Question –  Can you address Maduro’s use of political violence against Venezuelan citizens?

MR BUSBY:  Let me just say that as High Commissioner for Human Rights Michelle Bachelet has amply documented, the violence is widespread.  There have been thousands of killings.  People – thousands of people arbitrarily detained, many, many people tortured.  So there’s no question that Maduro is prepared to use violence to stay in power.  So it’s already happening.  It continues to happen.  And we have every reason to believe that he will continue to use these methods to stay in power.

MS FILIPETTI:  And I would just add to that that these abuses aren’t operating in a vacuum.  These abuses were happening while there was supposed to be a negotiation process.  And this is why we always say the Maduro regime and its abuses of power have led to the suspension of the Oslo process, because while that process has been ongoing, we’ve seen all these figures that Scott has been talking about – almost 7,000 people murdered by the regime in a matter of 18 months; 26 deputies having their immunities revoked despite having it by virtue of their election.  We’ve seen Fernando Alban, who was murdered while in regime custody.  We’ve seen Roberto Marrero, who has been now six months as of tomorrow in regime custody for committing no crime.  Juan Requesens has been in prison for over a year.  These are examples of why the Oslo process failed, because how can we possibly expect the Venezuela opposition to be able to negotiate if they’re constantly being intimidated and harassed.

Question –  Do you evaluate the application of new economic sanctions against – how do you evaluate the application of new economic sanctions against Maduro’s regime?  Are there sectors that have not yet been reached by the sanctions?

MS FILIPETTI:  We were told many months ago the Maduro regime had made an announcement that the U.S. could no longer have any more sanctions because we had used all of the tools available.  And then on August 5th, we designated the Government of Venezuela demonstrating that, in fact, we do have a number of tools.  We have a number of different sanctions available to us.  We have a number of other tools as well.  And with the Rio Treaty now, we’re seeing the region come together to consider potential sanctions that they can levy against the Maduro regime.  So it’s not just us.  

In terms of what our purpose is and how we evaluate their impact, it really is about making sure that we can constrain as many resources that are going to the Maduro regime while simultaneously mitigating any effects that it could have on the population as a whole.  We’ve been committed to addressing the humanitarian crisis in Venezuela and have delivered more than $370 million worth of humanitarian assistance, which is the single-largest amount of any international donor to the crisis.  

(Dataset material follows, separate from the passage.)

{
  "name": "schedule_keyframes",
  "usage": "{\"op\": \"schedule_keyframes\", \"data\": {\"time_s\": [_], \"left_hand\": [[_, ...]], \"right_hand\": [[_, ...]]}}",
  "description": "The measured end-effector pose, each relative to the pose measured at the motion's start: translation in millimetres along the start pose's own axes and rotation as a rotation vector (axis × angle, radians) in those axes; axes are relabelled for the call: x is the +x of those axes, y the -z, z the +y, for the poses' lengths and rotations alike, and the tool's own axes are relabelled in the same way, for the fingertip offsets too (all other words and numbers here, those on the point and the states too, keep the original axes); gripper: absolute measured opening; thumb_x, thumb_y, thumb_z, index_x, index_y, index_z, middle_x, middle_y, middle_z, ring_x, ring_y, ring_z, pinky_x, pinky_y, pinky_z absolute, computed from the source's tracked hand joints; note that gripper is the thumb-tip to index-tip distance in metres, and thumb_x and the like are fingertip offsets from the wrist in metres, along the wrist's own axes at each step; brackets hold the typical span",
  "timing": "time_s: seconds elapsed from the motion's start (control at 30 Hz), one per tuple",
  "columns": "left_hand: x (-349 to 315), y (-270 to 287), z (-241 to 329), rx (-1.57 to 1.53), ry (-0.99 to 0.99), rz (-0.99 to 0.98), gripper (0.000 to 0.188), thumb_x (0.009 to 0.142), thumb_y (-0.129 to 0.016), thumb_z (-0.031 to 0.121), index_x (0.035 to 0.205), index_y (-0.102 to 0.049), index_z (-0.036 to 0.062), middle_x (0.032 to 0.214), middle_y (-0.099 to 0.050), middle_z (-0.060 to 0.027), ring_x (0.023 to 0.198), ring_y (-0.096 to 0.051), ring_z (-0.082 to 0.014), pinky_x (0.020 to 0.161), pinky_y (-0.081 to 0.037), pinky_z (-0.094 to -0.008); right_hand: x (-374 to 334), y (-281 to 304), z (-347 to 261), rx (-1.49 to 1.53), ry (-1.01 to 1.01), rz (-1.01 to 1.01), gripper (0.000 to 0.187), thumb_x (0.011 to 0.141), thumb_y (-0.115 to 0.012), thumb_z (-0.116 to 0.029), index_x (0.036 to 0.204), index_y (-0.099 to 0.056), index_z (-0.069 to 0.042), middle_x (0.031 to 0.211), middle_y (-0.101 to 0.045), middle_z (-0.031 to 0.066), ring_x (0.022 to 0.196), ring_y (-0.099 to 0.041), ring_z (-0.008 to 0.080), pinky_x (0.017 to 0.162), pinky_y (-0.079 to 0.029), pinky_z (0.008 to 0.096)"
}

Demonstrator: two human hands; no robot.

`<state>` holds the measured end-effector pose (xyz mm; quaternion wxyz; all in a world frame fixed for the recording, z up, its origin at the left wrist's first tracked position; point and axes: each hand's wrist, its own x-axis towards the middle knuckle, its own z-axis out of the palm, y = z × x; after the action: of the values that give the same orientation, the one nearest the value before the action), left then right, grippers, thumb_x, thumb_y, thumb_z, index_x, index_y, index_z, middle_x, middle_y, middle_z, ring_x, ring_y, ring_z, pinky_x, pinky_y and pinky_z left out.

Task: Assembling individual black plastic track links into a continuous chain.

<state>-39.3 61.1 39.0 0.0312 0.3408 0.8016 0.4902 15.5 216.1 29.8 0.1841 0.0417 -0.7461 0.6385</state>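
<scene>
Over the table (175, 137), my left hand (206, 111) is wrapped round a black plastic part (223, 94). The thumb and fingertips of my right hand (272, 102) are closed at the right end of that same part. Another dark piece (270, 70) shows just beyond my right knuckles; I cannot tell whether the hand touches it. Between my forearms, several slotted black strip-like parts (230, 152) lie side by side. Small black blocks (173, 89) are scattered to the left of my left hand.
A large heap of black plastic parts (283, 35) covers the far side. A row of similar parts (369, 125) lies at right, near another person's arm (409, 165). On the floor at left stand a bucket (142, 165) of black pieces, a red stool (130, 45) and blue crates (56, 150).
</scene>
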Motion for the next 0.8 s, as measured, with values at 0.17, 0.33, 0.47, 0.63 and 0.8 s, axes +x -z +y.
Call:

So those are the two principles that we look at when we evaluate whether or not sanctions are applicable in this case.

Question –  Something that there’s been some speculation about, but is there a possibility that the United States would offer amnesty to Maduro?

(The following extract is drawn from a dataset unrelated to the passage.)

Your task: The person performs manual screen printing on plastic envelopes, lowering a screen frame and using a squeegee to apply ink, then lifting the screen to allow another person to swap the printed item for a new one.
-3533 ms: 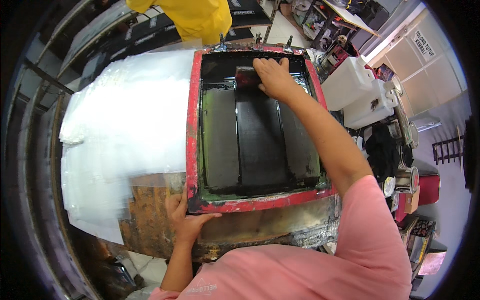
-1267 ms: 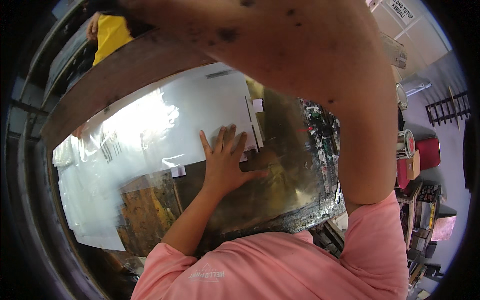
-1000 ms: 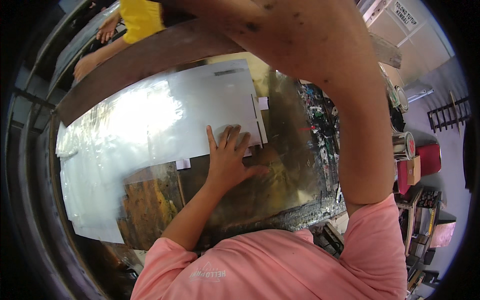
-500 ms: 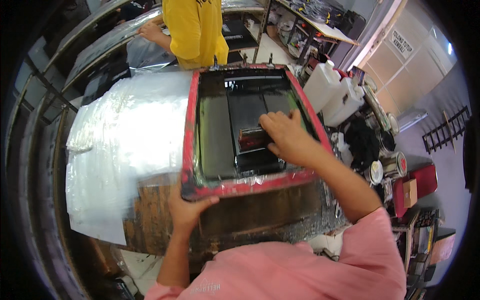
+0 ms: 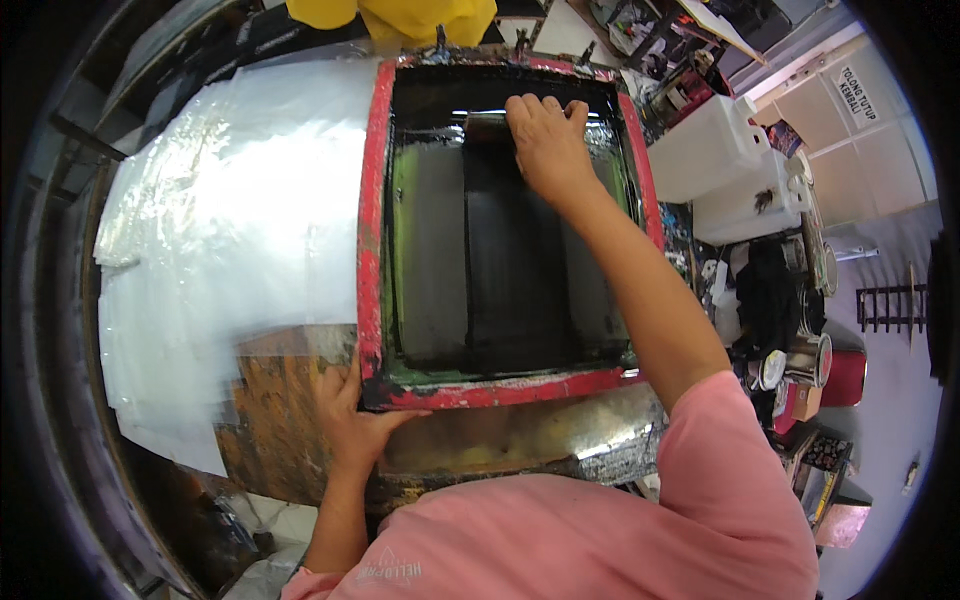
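A red-framed printing screen (image 5: 372,250) lies flat on the worn table, its mesh black with ink. My right hand (image 5: 547,145) is closed on a squeegee (image 5: 487,122) at the far end of the mesh. A darker inked band runs down the middle of the mesh toward me. My left hand (image 5: 347,410) grips the near left corner of the red frame, thumb on top. My pink sleeve fills the bottom of the view.
A stack of clear plastic sheets (image 5: 210,250) covers the table to the left of the screen. A person in a yellow shirt (image 5: 400,15) stands beyond the far edge. White jugs (image 5: 720,165), tins (image 5: 800,360) and clutter crowd the right side.
The screen was lifted about a second ago while my left hand pressed a sheet; it is lowered again now. My right hand has pushed the squeegee from mid-mesh to the far end.
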A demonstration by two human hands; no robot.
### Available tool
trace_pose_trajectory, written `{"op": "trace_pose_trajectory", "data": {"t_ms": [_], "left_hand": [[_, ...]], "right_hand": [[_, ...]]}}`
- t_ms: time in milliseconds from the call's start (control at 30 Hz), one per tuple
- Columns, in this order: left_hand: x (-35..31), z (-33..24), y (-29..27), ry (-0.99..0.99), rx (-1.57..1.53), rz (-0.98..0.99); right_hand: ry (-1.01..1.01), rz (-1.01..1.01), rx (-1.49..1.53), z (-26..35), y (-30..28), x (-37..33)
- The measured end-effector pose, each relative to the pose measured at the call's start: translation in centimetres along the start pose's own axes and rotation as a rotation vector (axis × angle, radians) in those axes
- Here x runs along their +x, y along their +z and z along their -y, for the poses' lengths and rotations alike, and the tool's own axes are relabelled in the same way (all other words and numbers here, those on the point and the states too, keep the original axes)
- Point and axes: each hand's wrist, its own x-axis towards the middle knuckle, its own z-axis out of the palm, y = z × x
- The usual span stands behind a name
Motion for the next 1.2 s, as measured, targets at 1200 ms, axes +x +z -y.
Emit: {"op": "trace_pose_trajectory", "data": {"t_ms": [1200], "left_hand": [[13.2, 1.0, -4.2, -0.088, -0.051, -0.41]], "right_hand": [[-0.081, -0.24, 0.115, -1.0, -31.4, 2.6]]}}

MS FILIPETTI:  So Special Representative Abrams had a conversation about this.  Our goal is not to penalize Maduro; our goal is to bring free and fair democracy back to Venezuela.  And so we are willing to consider a number of different options that would enable that to be the case.

Question –  What is the overall human rights policy of the United States towards Venezuela? 

MR BUSBY:  Well as we’ve mentioned before, we are first trying to make sure that the facts about the human rights abuses taking place in Venezuela get out.  We are ourselves putting these facts out there.  We’re talking about them.  We’re urging the international community to talk about them.  And then as we’ve already discussed, a lot of our policy is focused on sanctioning those individuals who are culpable for committing these abuses.  And our view is that these sanctions deter not only these people from engaging in these abuses, but also deter other people from engaging in these sorts of abuses.